Branch’s essay has stoked a long-running conversation about how best to reconcile the competing impulses of college athletics. His descriptions of transparent injustices — athletes who lose their ability to play over trivial NCAA rules violations, the lack of insurance coverage for student athletes, scholarships voided for athletes who are hurt or lose their touch, legal waivers that allow the NCAA to control the likenesses of college stars long after they have graduated — have touched a nerve among educators and sports officials. And though opinion is sharply divided over Branch’s proposed remedy — paying the athletes — many officials acknowledge that a wholesale review of the NCAA’s rules is long overdue.

There are some basic reforms that would address problems discussed by Branch and acknowledged by college athletic directors and administrators:

• It is unfair to bring poor students to campuses to play ball and to waive their tuition but then to expect them to survive without money. For Branch, the remedy is to professionalize college sports altogether by offering the players a salary. That’s appealing, but it creates tensions of its own. Would football and basketball stars rake in millions while Olympic-caliber college athletes in water polo or track got nothing? Many coaches and athletic directors are advocating “cost of attendance” scholarships — stipends that would cover tuition, room and board and some reasonable payment for incidentals such as books, travel and spending money. Students who work in libraries or school newspapers as teaching assistants are allowed to earn modest sums of spending money. Why not athletes for their work? Cost-of-attendance scholarships would be a valuable innovation.

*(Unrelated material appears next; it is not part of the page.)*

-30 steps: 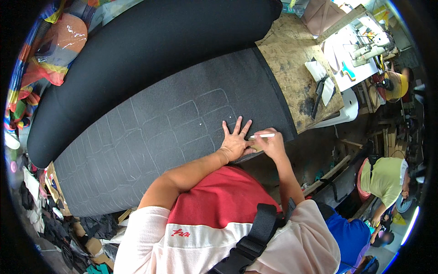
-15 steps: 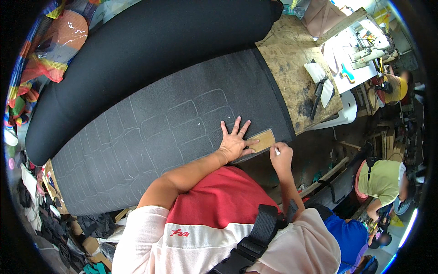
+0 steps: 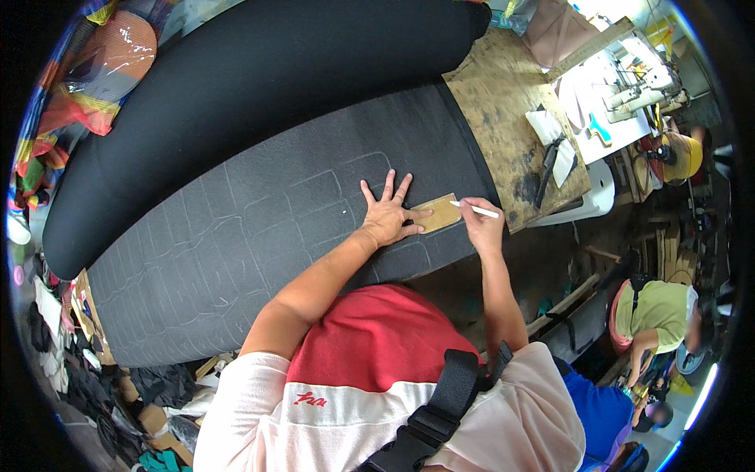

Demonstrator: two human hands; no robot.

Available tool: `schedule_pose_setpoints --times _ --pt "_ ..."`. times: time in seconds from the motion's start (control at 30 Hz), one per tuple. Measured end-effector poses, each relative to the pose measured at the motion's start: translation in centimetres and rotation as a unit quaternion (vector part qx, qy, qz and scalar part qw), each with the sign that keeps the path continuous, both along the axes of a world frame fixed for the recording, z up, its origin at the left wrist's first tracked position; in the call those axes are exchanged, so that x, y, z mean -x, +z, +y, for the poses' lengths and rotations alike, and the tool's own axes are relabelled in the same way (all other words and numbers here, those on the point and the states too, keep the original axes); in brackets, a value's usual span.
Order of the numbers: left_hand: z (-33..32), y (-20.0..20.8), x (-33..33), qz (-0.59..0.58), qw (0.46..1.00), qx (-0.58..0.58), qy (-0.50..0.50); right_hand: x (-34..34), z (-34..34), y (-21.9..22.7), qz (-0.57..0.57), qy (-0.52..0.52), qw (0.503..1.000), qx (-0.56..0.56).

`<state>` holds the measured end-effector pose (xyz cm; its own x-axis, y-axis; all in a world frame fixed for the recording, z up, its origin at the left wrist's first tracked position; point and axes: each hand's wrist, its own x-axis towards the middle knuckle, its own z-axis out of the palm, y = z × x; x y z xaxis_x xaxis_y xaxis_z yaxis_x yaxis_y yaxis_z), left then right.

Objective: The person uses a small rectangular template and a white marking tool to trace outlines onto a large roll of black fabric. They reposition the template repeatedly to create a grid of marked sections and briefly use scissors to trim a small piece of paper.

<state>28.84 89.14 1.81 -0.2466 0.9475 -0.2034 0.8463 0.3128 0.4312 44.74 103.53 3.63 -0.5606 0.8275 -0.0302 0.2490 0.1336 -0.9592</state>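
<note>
A dark grey sheet (image 3: 236,236) lies spread over the table, marked with several chalk outlines. My left hand (image 3: 385,216) presses flat, fingers spread, on the left end of a small brown cardboard template (image 3: 440,212) near the sheet's right edge. My right hand (image 3: 481,226) holds a white marking pencil (image 3: 474,209) whose tip touches the template's right end.
A big black roll (image 3: 236,86) lies along the far side of the sheet. A worn wooden tabletop (image 3: 503,118) to the right carries scissors and white pieces. A person in a yellow-green top (image 3: 657,315) sits at lower right. Scraps pile up at lower left.
My right hand dropped below the template half a second ago and has come back up to its right end with the pencil. The left hand has stayed pressed on the template.
</note>
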Motion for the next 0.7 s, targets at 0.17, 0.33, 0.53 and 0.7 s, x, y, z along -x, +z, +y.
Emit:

• Today’s student athletes lack the most basic worker protections. If a student working in a library is injured by a book falling on her head, she is covered by workers compensation or by college insurance. If a student is crippled on the playing field, she is not. The NCAA should extend insurance protection to athletes, treating sports as more akin to work-study, and offering death benefits to the families of those who perish in practice or during games. In addition to offering basic security for players, requiring the NCAA to insure them might also encourage development of safety measures.

• Scholarships should not be revocable. For too many students, education comes to an end when their eligibility expires or they are injured or cut from a team. Schools that lure athletes to their campuses with the promise of free education should be good to their word. Once accepted, a scholarship must be binding, whether the athlete completes that degree in four years or comes back to finish his education at some later point.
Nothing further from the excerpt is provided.